Appellee-applicant applied to register, on the Principal Register, the mark MICROtrol for "electrical gauging and control apparatus for machine tools." The application alleges first use of the mark in October 1955.
Serial No. 14,040 filed August 16, 1956.
Appellant-opposer opposed the registration on the grounds of likelihood of purchaser confusion or deception as to the source or origin of the goods, citing its three registered marks: (1) MERCOID for "Limiting, signalling and safety devices — namely, light actuated flame detectors and mercury contact devices, temperature actuated flame detectors, barometrically operated devices, thermocouple operated devices, timing devices, differential pressure and temperature devices, vacuum actuated controlling and indicating devices and float actuated controlling and indicating devices;" (2) MERCOID CONTROL appearing in a globe design with the phrase "used the world over" thereon "for electric controls for electric switches, temperature-operated electric switches, pressure operated electric switches, and parts thereof;" and (3) MERCONTROL for "Controlling devices, employing electric circuit controlling switches — namely, vacuum operated electric switches, float operated electric switches, mechanically operated electric switches and magnetically operated electric switches, and parts thereof including mercury switches."
No. 156,669 registered July 11, 1922 and renewed, for "pressure, vacuum, thermostatic, and temperature circuit-controlling devices and switches and pressure-controlling switches and mercury tubes."
Reg.
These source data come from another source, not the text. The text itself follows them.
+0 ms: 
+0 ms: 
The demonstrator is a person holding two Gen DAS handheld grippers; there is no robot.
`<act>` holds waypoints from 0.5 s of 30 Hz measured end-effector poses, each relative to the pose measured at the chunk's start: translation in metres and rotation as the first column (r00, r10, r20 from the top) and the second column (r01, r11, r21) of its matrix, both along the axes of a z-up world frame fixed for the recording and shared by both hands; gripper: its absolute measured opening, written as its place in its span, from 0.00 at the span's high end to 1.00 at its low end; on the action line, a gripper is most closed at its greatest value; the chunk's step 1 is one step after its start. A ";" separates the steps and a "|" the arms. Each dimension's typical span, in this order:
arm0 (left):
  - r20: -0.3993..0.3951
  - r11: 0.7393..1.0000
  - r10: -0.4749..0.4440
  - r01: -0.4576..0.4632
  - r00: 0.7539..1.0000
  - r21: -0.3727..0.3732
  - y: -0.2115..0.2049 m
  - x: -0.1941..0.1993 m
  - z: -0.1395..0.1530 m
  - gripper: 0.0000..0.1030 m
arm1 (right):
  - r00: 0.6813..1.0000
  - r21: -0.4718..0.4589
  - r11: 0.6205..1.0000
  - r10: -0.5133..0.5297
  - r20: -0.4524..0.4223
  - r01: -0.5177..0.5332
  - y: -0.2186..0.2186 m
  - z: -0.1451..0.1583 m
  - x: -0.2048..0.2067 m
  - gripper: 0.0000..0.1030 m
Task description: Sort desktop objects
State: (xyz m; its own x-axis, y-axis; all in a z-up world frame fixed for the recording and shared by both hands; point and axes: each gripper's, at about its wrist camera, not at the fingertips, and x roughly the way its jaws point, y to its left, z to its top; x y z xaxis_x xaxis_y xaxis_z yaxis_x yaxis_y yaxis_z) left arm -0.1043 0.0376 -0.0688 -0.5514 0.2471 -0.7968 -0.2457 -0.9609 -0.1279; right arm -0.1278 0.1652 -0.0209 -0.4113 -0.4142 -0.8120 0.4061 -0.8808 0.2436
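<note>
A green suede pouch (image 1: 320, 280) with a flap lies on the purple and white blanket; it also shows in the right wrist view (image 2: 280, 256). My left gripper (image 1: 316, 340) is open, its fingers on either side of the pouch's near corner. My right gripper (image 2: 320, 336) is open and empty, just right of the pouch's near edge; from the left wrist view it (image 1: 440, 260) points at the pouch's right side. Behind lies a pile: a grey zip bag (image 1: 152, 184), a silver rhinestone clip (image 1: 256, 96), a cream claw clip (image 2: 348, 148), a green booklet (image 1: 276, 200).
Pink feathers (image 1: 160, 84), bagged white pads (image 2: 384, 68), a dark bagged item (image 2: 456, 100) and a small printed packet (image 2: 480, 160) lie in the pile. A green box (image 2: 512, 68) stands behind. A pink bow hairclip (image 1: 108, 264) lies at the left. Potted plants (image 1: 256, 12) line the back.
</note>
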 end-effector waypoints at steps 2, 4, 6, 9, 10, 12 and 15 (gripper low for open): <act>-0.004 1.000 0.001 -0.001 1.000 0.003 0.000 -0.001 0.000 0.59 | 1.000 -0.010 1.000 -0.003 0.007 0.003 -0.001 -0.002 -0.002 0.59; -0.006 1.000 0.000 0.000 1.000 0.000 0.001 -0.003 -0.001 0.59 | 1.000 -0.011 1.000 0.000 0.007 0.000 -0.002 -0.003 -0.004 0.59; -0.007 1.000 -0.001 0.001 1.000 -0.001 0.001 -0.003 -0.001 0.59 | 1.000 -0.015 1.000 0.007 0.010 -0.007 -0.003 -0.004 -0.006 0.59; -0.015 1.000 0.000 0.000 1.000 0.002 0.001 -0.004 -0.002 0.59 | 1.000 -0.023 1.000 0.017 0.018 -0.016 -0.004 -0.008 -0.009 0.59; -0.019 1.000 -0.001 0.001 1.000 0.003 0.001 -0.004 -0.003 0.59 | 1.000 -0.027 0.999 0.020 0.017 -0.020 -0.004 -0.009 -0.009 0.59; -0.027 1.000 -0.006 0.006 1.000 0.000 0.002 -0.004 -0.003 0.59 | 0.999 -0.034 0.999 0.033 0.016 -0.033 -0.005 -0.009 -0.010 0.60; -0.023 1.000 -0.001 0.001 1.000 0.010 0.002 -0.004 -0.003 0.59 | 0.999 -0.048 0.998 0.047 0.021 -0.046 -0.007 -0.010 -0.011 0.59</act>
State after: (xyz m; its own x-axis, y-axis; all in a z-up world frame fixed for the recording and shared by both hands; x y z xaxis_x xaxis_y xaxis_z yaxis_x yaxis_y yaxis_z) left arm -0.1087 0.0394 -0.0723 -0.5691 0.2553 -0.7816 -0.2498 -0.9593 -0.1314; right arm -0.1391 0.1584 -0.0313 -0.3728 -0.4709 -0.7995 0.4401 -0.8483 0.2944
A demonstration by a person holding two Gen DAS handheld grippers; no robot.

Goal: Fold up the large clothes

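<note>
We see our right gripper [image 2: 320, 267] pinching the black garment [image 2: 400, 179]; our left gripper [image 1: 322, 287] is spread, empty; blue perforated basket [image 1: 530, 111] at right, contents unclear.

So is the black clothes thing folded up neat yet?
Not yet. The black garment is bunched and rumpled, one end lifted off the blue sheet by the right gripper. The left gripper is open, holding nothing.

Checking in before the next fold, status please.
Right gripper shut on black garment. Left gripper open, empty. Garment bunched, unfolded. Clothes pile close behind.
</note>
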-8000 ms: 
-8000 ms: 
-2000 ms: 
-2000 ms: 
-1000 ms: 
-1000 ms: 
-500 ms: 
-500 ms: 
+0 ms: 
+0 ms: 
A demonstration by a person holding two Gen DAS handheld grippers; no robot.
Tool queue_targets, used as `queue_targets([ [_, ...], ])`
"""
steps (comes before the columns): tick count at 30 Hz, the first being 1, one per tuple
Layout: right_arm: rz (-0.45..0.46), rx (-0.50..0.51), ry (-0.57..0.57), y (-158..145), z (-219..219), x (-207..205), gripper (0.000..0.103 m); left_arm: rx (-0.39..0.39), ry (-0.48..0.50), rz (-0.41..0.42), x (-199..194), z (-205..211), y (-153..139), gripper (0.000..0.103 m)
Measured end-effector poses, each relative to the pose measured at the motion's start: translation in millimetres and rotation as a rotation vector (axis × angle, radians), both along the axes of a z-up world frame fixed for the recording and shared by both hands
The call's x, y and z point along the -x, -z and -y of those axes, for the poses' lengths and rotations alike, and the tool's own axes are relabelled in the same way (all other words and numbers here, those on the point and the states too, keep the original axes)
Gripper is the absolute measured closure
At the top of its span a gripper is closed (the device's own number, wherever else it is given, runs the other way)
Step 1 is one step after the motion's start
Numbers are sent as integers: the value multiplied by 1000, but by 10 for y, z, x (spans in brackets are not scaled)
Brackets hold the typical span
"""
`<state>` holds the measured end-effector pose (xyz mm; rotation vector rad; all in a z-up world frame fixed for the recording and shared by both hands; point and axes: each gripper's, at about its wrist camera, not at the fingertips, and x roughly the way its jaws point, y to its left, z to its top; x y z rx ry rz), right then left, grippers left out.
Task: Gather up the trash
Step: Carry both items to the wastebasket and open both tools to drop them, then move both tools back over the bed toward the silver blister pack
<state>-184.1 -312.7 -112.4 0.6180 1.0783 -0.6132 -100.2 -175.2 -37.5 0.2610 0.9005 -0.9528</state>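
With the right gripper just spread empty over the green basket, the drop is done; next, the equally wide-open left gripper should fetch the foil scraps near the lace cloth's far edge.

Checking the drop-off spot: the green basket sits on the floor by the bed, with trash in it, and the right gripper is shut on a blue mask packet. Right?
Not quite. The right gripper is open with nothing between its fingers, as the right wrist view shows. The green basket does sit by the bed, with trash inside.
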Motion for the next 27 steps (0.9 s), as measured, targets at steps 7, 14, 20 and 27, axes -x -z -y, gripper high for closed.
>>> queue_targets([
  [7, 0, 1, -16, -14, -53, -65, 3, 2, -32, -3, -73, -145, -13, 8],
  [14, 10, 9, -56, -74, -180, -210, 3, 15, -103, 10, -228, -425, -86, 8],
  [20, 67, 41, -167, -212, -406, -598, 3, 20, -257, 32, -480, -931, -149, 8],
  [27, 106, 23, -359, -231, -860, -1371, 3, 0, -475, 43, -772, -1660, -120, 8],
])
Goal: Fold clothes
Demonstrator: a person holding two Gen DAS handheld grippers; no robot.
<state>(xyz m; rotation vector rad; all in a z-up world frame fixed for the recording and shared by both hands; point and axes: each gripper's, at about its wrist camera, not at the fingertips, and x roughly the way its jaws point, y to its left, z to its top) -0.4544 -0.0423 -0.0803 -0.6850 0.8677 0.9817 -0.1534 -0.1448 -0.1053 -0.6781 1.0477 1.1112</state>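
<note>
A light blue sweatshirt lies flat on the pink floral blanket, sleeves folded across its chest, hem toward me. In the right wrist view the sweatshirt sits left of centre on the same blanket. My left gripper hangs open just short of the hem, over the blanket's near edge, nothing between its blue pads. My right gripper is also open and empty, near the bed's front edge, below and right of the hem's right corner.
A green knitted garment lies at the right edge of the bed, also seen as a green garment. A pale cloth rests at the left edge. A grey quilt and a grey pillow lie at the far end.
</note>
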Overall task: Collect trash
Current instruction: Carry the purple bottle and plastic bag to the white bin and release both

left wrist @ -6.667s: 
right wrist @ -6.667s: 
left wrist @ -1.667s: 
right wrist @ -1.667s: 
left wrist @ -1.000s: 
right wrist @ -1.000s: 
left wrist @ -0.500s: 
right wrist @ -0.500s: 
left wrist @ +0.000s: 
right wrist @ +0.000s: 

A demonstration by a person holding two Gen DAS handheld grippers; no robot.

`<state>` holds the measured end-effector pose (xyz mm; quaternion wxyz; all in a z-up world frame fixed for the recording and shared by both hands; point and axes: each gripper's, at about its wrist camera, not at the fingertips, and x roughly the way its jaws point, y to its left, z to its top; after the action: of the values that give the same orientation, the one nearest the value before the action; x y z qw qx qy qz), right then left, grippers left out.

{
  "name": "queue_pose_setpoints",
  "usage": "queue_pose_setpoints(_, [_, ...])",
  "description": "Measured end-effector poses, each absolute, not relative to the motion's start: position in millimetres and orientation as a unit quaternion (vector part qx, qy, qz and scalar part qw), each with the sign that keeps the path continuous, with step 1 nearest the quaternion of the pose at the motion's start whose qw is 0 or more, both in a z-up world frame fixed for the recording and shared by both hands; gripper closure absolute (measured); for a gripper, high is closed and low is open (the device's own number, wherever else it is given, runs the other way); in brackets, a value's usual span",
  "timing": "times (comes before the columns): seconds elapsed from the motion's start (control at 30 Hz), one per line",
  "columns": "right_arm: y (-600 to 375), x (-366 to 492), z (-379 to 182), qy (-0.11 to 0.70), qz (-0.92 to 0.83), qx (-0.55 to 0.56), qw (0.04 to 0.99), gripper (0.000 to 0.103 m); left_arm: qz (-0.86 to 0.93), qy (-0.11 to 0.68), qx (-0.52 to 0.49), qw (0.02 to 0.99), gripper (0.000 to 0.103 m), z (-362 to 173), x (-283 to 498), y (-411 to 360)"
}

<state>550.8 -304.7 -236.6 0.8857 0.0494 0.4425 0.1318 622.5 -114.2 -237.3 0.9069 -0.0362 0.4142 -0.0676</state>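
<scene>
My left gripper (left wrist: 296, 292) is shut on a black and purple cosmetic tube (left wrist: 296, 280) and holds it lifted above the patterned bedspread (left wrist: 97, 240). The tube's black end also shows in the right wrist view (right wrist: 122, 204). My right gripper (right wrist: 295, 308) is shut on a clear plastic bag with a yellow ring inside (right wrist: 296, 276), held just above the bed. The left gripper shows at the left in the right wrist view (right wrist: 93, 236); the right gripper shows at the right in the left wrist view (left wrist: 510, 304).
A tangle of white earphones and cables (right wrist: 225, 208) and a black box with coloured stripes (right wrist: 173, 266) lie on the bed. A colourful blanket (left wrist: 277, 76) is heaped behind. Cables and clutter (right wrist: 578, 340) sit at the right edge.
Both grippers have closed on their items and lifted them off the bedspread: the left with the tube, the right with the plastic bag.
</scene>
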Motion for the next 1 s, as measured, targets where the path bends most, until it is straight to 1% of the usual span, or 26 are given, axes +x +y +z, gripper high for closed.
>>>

No. 614,800, October 25, 1955.
Registered Oct. 28, 1930, Trade-Mark 276,768 renewed for 20 years from October 28, 1950.
Registered Apr. 8, 1952, Registration No. 557,178. First use on July 1, 1949.
Opposer, relying mainly upon its marks MERCOID CONTROL and MERCONTROL, appeals from the decision of the Trademark Trial and Appeal Board (122 USPQ 329), which dismissed the opposition after finding that the potential purchasers of the goods of the parties would be "likely to be conscious of the identity of the manufacturer."
The sole question before us is whether applicant's mark so resembles opposer's marks as to be likely, when applied to the goods of the applicant, to cause confusion or mistake or to deceive purchasers. Section 2(d) of Trademark Act of 1946, 15 U.S.C. § 1052(d), 15 U.S.C.A. § 1052(d).
The products upon which opposer and applicant use their respective marks are different. Applicant's mark is used on electronic apparatus for gauging and controlling the operation of machine tools. The apparatus is used on a single machine tool, and it consists of individual components all or part of which may be purchased and used, depending upon the degree of automation, and the extent of investment desired. Thus a purchaser may wish to buy only gauging apparatus to guide the manual operation of the machine tool, or he may wish to purchase control apparatus which is actuated by the gauging apparatus to provide a completely automatic operation of the machine tool.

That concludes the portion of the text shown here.